Where the records hold the string "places", show the whole line it sits on.

━━ AVAILABLE DATA ━━

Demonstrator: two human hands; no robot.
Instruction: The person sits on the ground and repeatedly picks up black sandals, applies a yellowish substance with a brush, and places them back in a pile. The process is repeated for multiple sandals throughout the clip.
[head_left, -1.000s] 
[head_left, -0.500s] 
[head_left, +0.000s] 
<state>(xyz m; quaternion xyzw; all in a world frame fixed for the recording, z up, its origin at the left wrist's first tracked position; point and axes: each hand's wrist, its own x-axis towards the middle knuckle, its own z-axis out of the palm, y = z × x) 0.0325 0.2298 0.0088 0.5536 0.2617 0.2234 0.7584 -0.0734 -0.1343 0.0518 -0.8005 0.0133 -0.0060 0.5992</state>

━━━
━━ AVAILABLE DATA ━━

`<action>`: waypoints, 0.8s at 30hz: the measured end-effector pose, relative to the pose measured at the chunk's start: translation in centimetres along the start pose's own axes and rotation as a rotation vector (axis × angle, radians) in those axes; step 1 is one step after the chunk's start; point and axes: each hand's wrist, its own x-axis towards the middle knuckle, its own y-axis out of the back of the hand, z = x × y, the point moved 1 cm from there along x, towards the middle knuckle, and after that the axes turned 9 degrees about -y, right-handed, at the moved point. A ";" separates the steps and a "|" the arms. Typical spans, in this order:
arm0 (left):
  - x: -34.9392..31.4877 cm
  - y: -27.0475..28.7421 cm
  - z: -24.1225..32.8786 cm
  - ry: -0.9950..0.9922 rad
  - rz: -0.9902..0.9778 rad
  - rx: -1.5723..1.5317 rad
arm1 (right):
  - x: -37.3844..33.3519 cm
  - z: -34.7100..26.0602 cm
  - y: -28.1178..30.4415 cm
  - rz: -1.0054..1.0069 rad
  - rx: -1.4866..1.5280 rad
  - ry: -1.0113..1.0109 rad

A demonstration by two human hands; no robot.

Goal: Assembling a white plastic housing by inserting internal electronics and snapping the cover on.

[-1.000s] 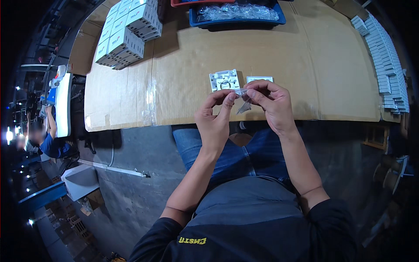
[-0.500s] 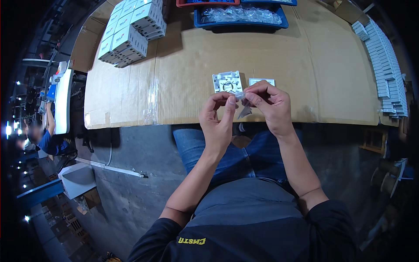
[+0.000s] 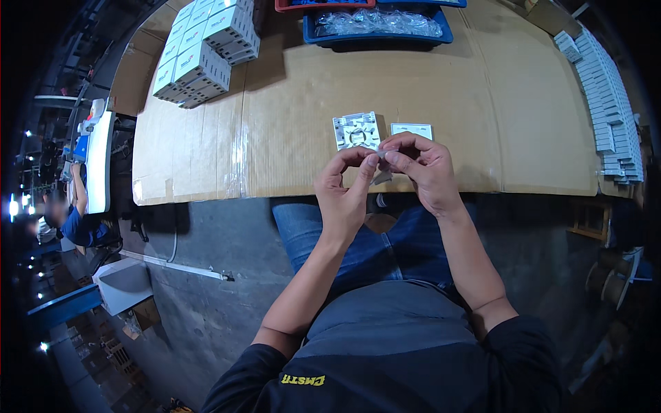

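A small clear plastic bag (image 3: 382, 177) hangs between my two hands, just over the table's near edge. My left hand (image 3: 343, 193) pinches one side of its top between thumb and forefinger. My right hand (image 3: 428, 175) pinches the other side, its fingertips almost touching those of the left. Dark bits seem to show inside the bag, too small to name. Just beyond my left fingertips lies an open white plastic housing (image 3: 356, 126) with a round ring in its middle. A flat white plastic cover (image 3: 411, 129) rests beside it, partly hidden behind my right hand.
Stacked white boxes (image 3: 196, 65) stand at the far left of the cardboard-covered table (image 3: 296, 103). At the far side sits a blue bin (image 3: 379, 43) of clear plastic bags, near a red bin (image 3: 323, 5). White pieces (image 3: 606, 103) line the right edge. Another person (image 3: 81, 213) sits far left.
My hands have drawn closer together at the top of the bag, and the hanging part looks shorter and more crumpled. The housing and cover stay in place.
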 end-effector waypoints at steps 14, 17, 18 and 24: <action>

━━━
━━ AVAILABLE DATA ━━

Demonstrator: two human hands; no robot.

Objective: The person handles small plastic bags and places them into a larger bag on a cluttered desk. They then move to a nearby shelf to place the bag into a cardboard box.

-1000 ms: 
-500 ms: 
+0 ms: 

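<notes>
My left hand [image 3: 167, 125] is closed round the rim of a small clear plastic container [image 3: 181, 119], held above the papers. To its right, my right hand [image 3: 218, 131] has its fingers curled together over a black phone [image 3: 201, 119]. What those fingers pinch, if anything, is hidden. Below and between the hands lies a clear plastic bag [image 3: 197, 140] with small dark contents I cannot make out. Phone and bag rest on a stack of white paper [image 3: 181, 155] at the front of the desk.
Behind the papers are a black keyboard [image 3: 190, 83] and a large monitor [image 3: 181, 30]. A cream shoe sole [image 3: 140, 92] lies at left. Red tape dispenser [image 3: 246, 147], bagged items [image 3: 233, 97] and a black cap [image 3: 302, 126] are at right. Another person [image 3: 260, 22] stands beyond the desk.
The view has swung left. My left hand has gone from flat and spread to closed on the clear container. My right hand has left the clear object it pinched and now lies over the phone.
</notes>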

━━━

| SOLUTION FOR THIS PROBLEM |
Instruction: The person sits on the ground and repeatedly picks up black sandals, applies a yellowish substance with a brush, and places them back in a pile. The process is repeated for multiple sandals throughout the clip.
Objective: The person handles small plastic bags and places them into a larger bag on a cluttered desk. They then move to a nearby shelf to place the bag into a cardboard box.

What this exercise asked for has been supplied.